> _PROBLEM TO WORK ON_:
I need the lines below from the one with "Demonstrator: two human" down to the one with "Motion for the" reproduced exactly, both ends included, and nothing else.

> _PROVIDED DATA_:
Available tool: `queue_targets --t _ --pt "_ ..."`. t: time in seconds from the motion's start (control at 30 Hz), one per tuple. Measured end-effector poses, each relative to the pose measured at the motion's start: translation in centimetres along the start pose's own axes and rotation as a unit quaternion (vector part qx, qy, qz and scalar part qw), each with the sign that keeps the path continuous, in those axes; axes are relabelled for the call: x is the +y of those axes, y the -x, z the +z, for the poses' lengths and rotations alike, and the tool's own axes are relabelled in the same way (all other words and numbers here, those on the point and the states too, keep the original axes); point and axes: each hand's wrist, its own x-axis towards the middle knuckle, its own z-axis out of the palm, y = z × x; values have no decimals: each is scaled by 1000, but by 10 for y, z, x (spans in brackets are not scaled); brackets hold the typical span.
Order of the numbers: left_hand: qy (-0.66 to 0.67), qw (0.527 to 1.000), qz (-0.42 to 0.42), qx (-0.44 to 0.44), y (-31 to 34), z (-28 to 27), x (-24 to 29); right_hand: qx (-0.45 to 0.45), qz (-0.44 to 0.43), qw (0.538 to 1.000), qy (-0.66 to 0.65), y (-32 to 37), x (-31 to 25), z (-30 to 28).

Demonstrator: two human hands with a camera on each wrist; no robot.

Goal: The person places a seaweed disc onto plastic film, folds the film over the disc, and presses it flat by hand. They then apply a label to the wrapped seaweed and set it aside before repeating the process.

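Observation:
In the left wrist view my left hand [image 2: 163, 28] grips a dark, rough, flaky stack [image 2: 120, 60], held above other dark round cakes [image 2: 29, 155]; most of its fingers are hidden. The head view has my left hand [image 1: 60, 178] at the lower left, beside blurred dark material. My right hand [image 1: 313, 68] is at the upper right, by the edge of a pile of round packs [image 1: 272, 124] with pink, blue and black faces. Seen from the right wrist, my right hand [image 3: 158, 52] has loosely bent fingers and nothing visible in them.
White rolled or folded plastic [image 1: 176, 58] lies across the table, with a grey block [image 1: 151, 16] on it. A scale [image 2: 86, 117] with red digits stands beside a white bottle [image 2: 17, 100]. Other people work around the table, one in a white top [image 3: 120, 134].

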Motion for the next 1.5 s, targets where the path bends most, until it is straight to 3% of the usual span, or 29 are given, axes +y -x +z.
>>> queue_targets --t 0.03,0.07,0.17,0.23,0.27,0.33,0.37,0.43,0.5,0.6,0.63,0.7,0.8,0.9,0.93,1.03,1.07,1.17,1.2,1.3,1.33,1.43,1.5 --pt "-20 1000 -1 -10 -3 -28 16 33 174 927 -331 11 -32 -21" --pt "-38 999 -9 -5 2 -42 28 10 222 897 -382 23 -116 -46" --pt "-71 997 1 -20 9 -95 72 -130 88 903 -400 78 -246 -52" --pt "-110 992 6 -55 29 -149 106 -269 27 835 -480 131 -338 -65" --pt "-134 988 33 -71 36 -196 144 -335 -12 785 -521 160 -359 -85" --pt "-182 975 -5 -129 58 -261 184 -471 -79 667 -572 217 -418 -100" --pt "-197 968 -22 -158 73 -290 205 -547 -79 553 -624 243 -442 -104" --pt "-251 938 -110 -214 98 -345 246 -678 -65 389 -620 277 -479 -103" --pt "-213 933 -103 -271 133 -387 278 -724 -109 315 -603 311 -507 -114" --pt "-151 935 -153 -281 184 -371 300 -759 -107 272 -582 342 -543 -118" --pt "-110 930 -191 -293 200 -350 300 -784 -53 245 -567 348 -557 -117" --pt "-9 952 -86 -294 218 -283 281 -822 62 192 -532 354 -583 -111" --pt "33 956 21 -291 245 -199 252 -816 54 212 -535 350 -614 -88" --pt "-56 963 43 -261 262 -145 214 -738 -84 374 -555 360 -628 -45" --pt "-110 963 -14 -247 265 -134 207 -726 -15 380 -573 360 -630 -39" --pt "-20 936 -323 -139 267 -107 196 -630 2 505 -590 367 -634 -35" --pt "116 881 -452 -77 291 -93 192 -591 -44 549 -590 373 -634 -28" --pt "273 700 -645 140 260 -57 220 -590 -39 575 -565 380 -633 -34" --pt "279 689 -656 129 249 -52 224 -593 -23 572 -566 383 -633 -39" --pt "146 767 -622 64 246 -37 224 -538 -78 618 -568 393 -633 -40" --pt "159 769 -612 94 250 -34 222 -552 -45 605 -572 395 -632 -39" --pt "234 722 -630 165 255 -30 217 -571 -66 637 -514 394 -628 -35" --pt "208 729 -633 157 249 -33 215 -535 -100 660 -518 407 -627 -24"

> _YOUR RESPONSE_:
Demonstrator: two human hands with a camera on each wrist; no robot.

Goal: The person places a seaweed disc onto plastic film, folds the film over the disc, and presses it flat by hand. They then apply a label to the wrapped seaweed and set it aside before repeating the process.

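Observation:
In the left wrist view my left hand [image 2: 163, 28] grips a dark, rough, flaky stack [image 2: 120, 60], held above other dark round cakes [image 2: 29, 155]; most of its fingers are hidden. The head view has my left hand [image 1: 60, 178] at the lower left, beside blurred dark material. My right hand [image 1: 313, 68] is at the upper right, by the edge of a pile of round packs [image 1: 272, 124] with pink, blue and black faces. Seen from the right wrist, my right hand [image 3: 158, 52] has loosely bent fingers and nothing visible in them.
White rolled or folded plastic [image 1: 176, 58] lies across the table, with a grey block [image 1: 151, 16] on it. A scale [image 2: 86, 117] with red digits stands beside a white bottle [image 2: 17, 100]. Other people work around the table, one in a white top [image 3: 120, 134].
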
Motion for the next 1.5 s, targets where the path bends most, until it is straight to 3% of the usual span, or 29 are given, axes +y -x +z.

No additional output will be generated.